* What the task requires *
If a line of the data below contains the string "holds", copy it into your answer.

START Supplied data

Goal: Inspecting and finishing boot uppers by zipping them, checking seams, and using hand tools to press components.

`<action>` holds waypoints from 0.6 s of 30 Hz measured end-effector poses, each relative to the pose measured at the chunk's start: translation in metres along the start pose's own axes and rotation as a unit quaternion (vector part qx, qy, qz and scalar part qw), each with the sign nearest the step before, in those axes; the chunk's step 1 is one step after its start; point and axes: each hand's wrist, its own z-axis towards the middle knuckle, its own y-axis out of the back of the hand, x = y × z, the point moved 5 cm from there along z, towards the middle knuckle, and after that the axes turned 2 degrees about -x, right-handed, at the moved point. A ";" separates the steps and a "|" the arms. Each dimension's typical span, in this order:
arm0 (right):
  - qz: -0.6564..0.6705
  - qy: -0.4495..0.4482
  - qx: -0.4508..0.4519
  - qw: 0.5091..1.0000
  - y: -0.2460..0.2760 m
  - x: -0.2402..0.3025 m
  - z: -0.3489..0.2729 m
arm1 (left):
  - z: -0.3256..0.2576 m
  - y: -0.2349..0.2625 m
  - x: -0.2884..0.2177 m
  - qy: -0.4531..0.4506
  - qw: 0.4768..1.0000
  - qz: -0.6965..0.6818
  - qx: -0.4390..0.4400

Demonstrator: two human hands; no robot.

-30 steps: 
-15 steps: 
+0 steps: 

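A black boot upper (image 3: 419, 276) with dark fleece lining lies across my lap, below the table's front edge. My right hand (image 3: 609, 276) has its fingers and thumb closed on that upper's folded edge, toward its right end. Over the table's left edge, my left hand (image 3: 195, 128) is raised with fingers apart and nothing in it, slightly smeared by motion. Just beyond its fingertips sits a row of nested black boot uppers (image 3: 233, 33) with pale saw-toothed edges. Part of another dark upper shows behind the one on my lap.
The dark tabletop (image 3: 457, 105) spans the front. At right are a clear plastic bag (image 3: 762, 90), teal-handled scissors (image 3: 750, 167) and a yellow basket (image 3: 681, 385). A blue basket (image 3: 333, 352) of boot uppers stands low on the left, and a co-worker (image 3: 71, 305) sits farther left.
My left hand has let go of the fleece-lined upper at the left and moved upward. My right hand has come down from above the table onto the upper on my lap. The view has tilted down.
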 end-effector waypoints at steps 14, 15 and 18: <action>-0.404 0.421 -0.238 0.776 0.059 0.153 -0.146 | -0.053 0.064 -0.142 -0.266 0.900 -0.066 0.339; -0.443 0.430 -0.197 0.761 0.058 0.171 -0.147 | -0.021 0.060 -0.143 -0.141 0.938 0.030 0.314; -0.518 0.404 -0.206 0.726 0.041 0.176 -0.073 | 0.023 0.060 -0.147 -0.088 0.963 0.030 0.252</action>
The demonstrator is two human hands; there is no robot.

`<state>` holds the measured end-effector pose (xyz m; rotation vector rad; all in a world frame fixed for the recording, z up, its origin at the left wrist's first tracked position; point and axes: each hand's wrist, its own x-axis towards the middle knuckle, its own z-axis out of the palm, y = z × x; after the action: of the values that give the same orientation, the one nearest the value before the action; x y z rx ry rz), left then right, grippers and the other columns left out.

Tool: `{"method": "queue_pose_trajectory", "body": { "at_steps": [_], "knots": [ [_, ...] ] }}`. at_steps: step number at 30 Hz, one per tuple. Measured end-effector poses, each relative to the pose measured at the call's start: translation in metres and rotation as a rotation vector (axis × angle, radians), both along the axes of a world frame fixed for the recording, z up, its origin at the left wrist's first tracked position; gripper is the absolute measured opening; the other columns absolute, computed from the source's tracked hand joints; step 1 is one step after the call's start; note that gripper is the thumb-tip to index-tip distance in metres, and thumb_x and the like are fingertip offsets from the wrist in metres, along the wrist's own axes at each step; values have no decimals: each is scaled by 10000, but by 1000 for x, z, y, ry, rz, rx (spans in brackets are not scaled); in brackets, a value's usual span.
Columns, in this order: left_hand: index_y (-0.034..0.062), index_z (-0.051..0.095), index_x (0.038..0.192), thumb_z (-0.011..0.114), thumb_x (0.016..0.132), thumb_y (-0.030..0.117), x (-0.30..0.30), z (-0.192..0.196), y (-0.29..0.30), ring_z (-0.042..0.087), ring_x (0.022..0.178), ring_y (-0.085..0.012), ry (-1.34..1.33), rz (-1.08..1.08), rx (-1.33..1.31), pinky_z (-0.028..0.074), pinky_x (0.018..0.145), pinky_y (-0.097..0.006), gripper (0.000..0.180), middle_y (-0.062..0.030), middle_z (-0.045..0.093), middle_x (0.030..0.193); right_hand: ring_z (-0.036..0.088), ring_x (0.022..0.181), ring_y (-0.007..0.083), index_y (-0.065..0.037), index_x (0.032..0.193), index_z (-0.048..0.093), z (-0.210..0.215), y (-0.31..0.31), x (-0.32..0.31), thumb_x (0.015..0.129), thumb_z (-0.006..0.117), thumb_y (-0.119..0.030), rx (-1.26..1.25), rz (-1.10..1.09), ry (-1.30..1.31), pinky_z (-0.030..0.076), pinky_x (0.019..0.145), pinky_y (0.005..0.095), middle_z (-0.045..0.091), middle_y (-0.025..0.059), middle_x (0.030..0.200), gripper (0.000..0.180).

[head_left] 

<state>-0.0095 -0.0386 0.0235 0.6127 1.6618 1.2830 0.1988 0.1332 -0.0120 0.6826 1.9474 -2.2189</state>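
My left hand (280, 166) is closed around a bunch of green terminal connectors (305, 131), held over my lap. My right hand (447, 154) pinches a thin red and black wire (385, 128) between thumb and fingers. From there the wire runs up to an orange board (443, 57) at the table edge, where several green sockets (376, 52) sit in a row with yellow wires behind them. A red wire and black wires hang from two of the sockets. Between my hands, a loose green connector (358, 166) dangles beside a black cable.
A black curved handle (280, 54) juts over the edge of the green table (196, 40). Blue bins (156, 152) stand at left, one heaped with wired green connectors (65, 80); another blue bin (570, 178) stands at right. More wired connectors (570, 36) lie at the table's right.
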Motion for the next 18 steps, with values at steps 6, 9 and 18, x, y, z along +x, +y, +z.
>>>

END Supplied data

* Reply to the exercise *
`<action>` holds waypoints from 0.6 s of 30 Hz measured end-effector poses, each relative to the pose measured at the chunk's start: translation in metres along the start pose's own axes and rotation as a unit quaternion (vector part qx, qy, qz and scalar part qw), each with the sign nearest the step before, in those axes; the chunk's step 1 is one step after its start; point and axes: each hand's wrist, its own z-axis towards the middle knuckle, its own y-axis out of the back of the hand, x = y × z, the point moved 5 cm from there along z, towards the middle knuckle, and after that the axes turned 2 degrees about -x, right-handed, at the moved point. A ";" separates the steps and a "|" the arms. Each dimension's typical span, in this order:
`<state>` holds the measured end-effector pose (xyz m; rotation vector rad; all in a world frame fixed for the recording, z up, its origin at the left wrist's first tracked position; point and axes: each hand's wrist, its own x-axis towards the middle knuckle, its own z-axis out of the palm, y = z × x; after the action: of the values that give the same orientation, the one nearest the value before the action; x y z rx ry rz), left then right, grippers and the other columns left out.

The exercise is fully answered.